JOINT BASE PEARL HARBOR-HICKAM, Hawaii – Australian accents were heard aboard U.S. aircraft, and vice versa, as international aviators participated in exercise Global Dexterity May 2-13.
C-17 Globemaster III crewmembers from the Royal Australian and U.S. Air Forces shared aircraft as they carried out a series of airdrop and airlift procedures, validating the effectiveness of bilateral aircrews from partnered nations.
The multinational training environment was allowed under the Interfly Agreement, an international proclamation established during the Aerospace Medical Association Conference in 2012 to promote and support cooperation and interoperability between nations.
"It's been a great proof-of-concept," said Royal Australian Air Force Flying Officer Daniel White, 36 Squadron pilot. "The training we all go through is so similar that you can jump in another country's C-17 and operate it the exact same way. The checklists and everything are the exact same, and it's just been an incredible experience."

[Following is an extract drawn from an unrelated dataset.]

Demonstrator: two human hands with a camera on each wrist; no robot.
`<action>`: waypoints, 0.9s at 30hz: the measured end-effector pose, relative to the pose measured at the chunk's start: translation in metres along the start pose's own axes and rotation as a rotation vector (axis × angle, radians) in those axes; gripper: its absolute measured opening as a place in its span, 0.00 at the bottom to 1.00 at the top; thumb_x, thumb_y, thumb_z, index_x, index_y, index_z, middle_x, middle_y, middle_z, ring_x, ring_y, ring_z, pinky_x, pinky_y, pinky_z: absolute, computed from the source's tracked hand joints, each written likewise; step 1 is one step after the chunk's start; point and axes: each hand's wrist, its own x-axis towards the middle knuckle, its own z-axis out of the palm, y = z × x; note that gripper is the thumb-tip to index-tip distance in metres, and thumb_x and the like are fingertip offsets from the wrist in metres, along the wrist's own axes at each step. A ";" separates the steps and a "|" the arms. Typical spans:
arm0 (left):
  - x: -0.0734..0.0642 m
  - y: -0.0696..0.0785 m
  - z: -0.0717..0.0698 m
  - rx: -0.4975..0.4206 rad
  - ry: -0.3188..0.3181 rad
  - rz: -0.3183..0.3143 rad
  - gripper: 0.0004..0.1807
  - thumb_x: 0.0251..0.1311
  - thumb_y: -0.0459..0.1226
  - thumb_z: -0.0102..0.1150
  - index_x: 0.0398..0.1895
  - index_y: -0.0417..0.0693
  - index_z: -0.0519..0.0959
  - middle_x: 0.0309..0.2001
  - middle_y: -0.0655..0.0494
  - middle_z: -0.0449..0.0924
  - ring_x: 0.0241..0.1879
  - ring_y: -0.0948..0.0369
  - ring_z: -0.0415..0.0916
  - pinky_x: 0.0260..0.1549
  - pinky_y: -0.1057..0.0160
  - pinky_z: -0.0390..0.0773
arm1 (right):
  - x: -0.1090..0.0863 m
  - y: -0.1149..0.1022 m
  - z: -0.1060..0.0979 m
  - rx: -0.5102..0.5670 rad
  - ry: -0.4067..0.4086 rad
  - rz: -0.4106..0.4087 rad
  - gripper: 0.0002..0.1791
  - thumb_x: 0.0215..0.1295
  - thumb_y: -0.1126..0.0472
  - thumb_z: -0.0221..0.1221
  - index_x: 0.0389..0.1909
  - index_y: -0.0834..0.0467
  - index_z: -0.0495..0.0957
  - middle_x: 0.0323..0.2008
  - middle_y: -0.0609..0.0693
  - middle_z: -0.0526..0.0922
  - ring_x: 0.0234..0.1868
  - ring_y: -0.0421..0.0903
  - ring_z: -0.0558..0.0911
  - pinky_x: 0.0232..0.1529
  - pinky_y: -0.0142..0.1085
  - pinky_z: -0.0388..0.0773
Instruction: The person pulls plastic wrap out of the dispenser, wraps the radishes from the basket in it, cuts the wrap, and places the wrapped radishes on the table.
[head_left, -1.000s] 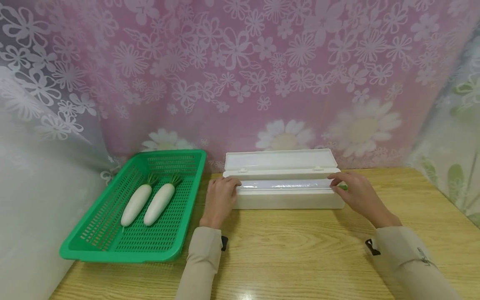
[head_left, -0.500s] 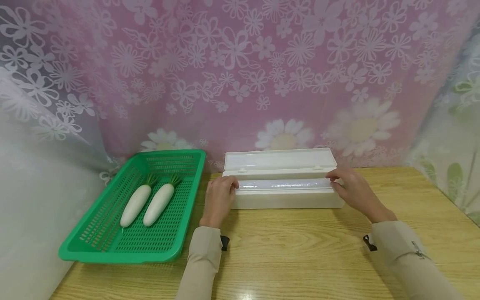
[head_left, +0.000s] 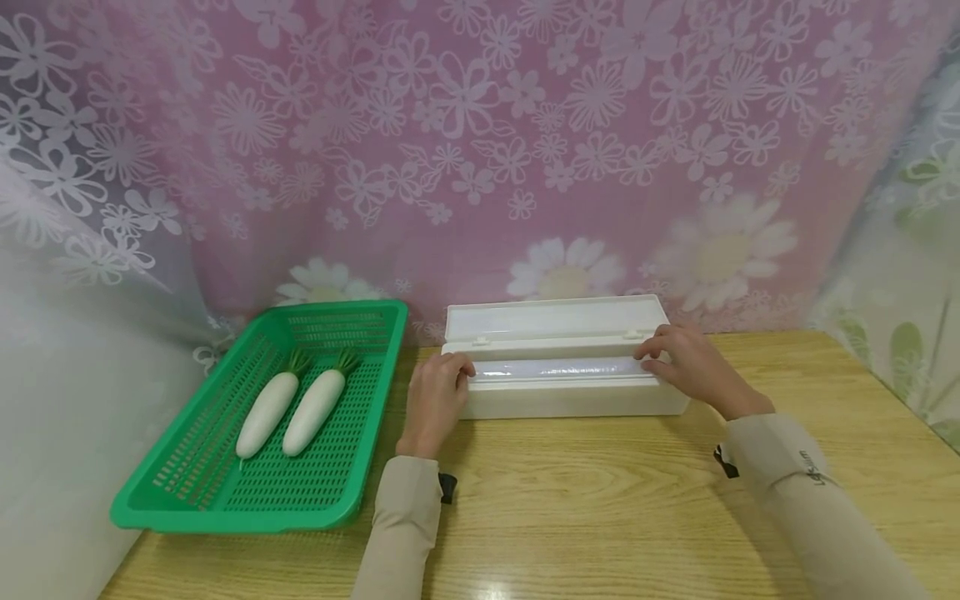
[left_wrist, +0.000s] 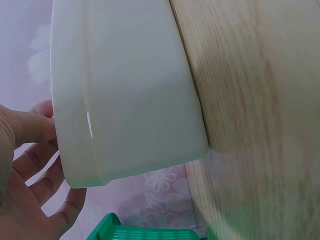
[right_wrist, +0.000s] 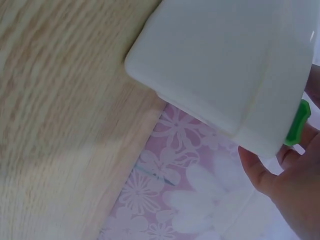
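A white plastic-wrap dispenser box (head_left: pixel 573 402) stands on the table with its lid (head_left: pixel 558 317) raised at the back. Along its open top shows a shiny roll of plastic wrap (head_left: pixel 551 368). My left hand (head_left: pixel 435 400) is at the roll's left end, its curled fingertips right on the box's top edge; in the left wrist view the box hides their tips. My right hand (head_left: pixel 697 371) reaches over the right end, thumb and index finger slightly apart at the wrap. Whether either hand pinches the film I cannot tell. A green piece (right_wrist: pixel 299 122) sits on the box's top edge beside my right fingers.
To the left stands a green plastic basket (head_left: pixel 375 442) with slotted sides. Two white radishes with short green tops, the left radish (head_left: pixel 267 414) and the right radish (head_left: pixel 315 412), lie in it. A pink floral curtain (head_left: pixel 480 167) hangs right behind the wooden table (head_left: pixel 570 500).
My right hand has shifted left along the top of the box, from its right end onto the wrap. My left hand has stayed at the left end. The lid remains raised.
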 end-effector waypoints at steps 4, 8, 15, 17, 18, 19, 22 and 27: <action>0.000 0.000 -0.001 -0.005 -0.001 0.000 0.09 0.58 0.23 0.66 0.26 0.44 0.84 0.28 0.53 0.85 0.31 0.53 0.80 0.40 0.51 0.80 | 0.003 0.002 0.001 -0.020 0.010 -0.048 0.09 0.59 0.72 0.69 0.41 0.62 0.89 0.28 0.46 0.79 0.28 0.45 0.74 0.32 0.43 0.70; 0.000 0.000 -0.001 -0.005 -0.001 0.000 0.09 0.58 0.23 0.66 0.26 0.44 0.84 0.28 0.53 0.85 0.31 0.52 0.80 0.40 0.51 0.79 | 0.006 0.005 0.002 -0.024 0.006 -0.084 0.09 0.57 0.72 0.70 0.38 0.60 0.89 0.28 0.45 0.79 0.28 0.44 0.73 0.32 0.43 0.69; 0.000 -0.001 0.000 -0.014 0.004 0.001 0.09 0.59 0.23 0.66 0.26 0.44 0.84 0.29 0.52 0.85 0.31 0.53 0.80 0.39 0.51 0.80 | 0.007 0.003 -0.002 -0.005 -0.016 -0.049 0.06 0.57 0.73 0.69 0.28 0.61 0.84 0.29 0.49 0.80 0.32 0.50 0.76 0.36 0.49 0.73; 0.001 -0.001 0.000 -0.020 0.005 -0.001 0.09 0.59 0.23 0.65 0.26 0.43 0.84 0.29 0.52 0.85 0.30 0.53 0.80 0.38 0.51 0.80 | 0.006 0.001 -0.003 0.019 -0.013 -0.036 0.05 0.59 0.74 0.68 0.29 0.62 0.83 0.31 0.50 0.82 0.35 0.53 0.78 0.39 0.52 0.74; 0.001 -0.001 -0.001 -0.021 0.007 -0.002 0.09 0.59 0.23 0.65 0.26 0.43 0.85 0.28 0.52 0.84 0.30 0.53 0.80 0.38 0.51 0.80 | 0.005 0.000 -0.004 0.033 -0.011 -0.031 0.05 0.59 0.74 0.67 0.30 0.62 0.83 0.32 0.51 0.83 0.36 0.54 0.79 0.39 0.53 0.75; 0.001 -0.001 -0.001 -0.022 0.008 -0.004 0.09 0.59 0.22 0.65 0.26 0.43 0.85 0.28 0.52 0.84 0.29 0.53 0.80 0.37 0.51 0.80 | 0.005 0.000 -0.005 0.045 -0.008 -0.027 0.05 0.60 0.74 0.67 0.31 0.62 0.83 0.33 0.52 0.83 0.37 0.55 0.80 0.40 0.53 0.75; 0.002 -0.001 -0.002 -0.023 0.007 -0.012 0.10 0.59 0.22 0.64 0.26 0.43 0.85 0.28 0.52 0.84 0.29 0.53 0.80 0.37 0.52 0.80 | 0.004 -0.002 -0.006 0.085 -0.001 -0.014 0.04 0.63 0.74 0.65 0.33 0.62 0.82 0.34 0.53 0.85 0.38 0.55 0.81 0.40 0.53 0.76; 0.006 0.000 -0.002 -0.046 0.010 -0.010 0.11 0.59 0.20 0.62 0.25 0.42 0.85 0.29 0.52 0.85 0.31 0.53 0.81 0.38 0.54 0.81 | 0.003 -0.003 -0.008 0.116 0.004 0.017 0.05 0.66 0.74 0.63 0.33 0.62 0.82 0.32 0.51 0.84 0.36 0.53 0.82 0.36 0.49 0.77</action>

Local airlift operations usually are carried out in a total-force environment, entailing members of the Hawaii Air National Guard's 204rth Airlift Squadron flying the same aircraft as their active-duty partners from the 535th AS. Global Dexterity pushed the longstanding associates to extend their mutual trust and strong working relationship with their Australian partners as the participants executed complex flying sorties throughout the Hawaiian Islands.
Maj. Jeremy Smith, 535th AS standards and evaluations chief, said interoperability between RAAF and USAF members began well before each takeoff. Maintenance teams from both nations serviced one another's aircraft and bilateral intelligence specialists worked together to develop robust tactical scenarios for crews to use throughout the exercise.

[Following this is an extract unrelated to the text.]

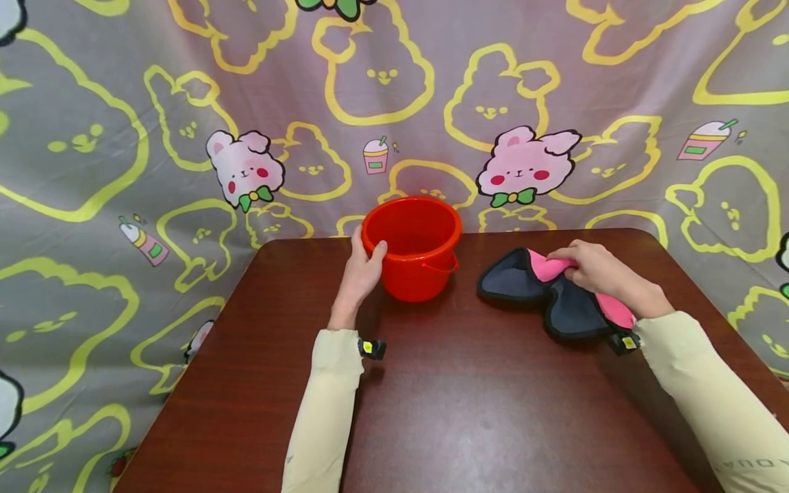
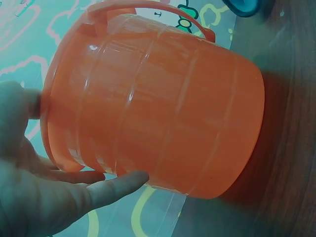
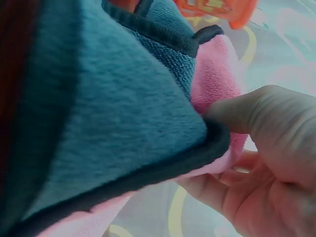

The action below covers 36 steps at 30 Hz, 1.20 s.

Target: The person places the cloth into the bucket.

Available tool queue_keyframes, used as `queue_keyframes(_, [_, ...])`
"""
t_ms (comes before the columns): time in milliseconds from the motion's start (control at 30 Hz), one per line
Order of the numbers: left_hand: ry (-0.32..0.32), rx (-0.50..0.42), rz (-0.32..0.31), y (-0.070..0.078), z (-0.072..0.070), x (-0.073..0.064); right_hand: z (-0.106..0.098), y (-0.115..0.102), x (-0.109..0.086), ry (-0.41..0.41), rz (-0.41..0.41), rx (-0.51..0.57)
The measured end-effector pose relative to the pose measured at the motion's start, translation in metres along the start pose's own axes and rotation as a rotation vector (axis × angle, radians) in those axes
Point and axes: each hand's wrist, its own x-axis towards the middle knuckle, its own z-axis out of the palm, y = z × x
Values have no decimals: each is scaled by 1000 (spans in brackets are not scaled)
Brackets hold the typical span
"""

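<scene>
A red plastic bucket [image 1: 416, 277] stands upright at the back of the table, its thin handle hanging down at the front right. My left hand [image 1: 362, 274] grips the bucket's rim on the left side, thumb over the front. In the left wrist view, fingers of that hand also lie along the bucket's wall [image 2: 153, 103]. To the right is a folded cloth [image 1: 511, 282], dark grey on one face and pink on the other, with black edging. My right hand [image 1: 600, 272] pinches the cloth between thumb and fingers, as the right wrist view shows [image 3: 123, 113].
The dark brown wooden table [image 1: 456, 404] has a glossy top. Behind it and at both sides hangs a grey curtain [image 1: 382, 89] with yellow outlines and cartoon rabbits, close to the table's back edge. A small black device sits on each wrist.
</scene>
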Motion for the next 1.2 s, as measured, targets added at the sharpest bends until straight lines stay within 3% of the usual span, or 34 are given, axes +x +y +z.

Aircrew members also utilized the Hawaii ANG's 169th Air Defense Squadron to run real-time scenario scripts, creating layers of complexity and dynamic-threat reactions while flying through the island chain.
"The first iteration of Global Dexterity [in 2019] was all about getting administrative aspects squared away so that we can test out the Interfly Program," said Tech. Sgt. Josh Moracco, 204th AS loadmaster and ground operations area planner. "But this time around, we ramped things up quite a bit and we are, no kidding, practicing exactly how we play."
Exercise participants executed low-level formations, airdrops, static line jumps with U.S. Army Soldiers, night flying, tactical landings and rapid delivery of fully loaded aircraft.
Some of the cargo movements to Hilo on the island of Hawaii made a direct impact on the U.S. Army training initiative. One payload, consisting of about 35 tons of vehicles, equipment and passengers, enabled Soldiers to prepare for an air missile exercise called Tenacious Archer.
Each training mission consisted of crew members allocated throughout three airframes - two U.S. aircraft and a third belonging to the RAAF. Some flights entailed U.S. and Australian pilots flying side-by-side in the same cockpit. Other flights entailed one country's air force covering the loadmaster positions in the rear while their bilateral partners flew in the front.
"This is all about building camaraderie and building partnerships," said Moracco, "which is a huge deal in our organization. Getting to know people, names, faces; it all makes a huge difference when operating together and accomplishing a common goal."
Planning is underway to continue the bilateral training curriculum in Australia, with the RAAF hosting U.S. aircrew.
"This just proves that if you need bodies, if you need 'iron,' our friends can come out and support us, or we can help fill in for them, and it would be completely seamless," said Moracco. "We're all out here sharing the same Pacific Ocean, so no matter where we go, East or West, we can easily join up. And at this rate, I can see the two nations answering the call together when their teamwork is needed."